PROMPT —
An exact repetition of the data is required; no picture should appear in it.

DATA BLOCK —
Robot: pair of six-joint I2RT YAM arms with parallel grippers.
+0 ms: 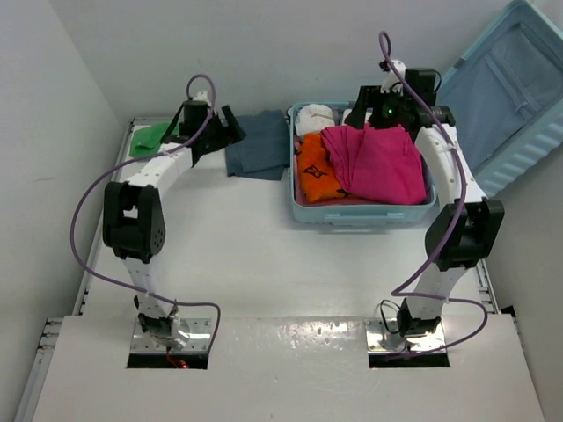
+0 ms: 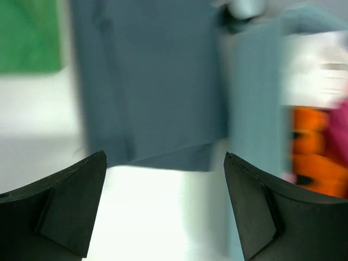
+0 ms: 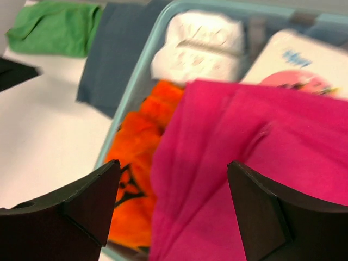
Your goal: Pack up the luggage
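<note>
We see the luggage [image 1: 361, 214] lying open at the far right of the counter [image 1: 246, 264], with folded clothes inside. The grey-blue garment [image 1: 258, 145] lies against its left wall, long axis far to near, closest to our left arm. The left tool [image 2: 164, 156] points at it from just beside, jaws apart and empty. The right tool [image 3: 174, 163] hovers over the magenta garment [image 3: 261, 163], also apart and empty.
</note>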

SOLUTION TO THIS EXERCISE —
Robot: pair of six-joint I2RT YAM arms with parallel grippers.
+0 ms: 
+0 ms: 
+0 ms: 
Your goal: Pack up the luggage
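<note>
We see the luggage [image 1: 361, 214] lying open at the far right of the counter [image 1: 246, 264], with folded clothes inside. The grey-blue garment [image 1: 258, 145] lies against its left wall, long axis far to near, closest to our left arm. The left tool [image 2: 164, 156] points at it from just beside, jaws apart and empty. The right tool [image 3: 174, 163] hovers over the magenta garment [image 3: 261, 163], also apart and empty.
</note>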

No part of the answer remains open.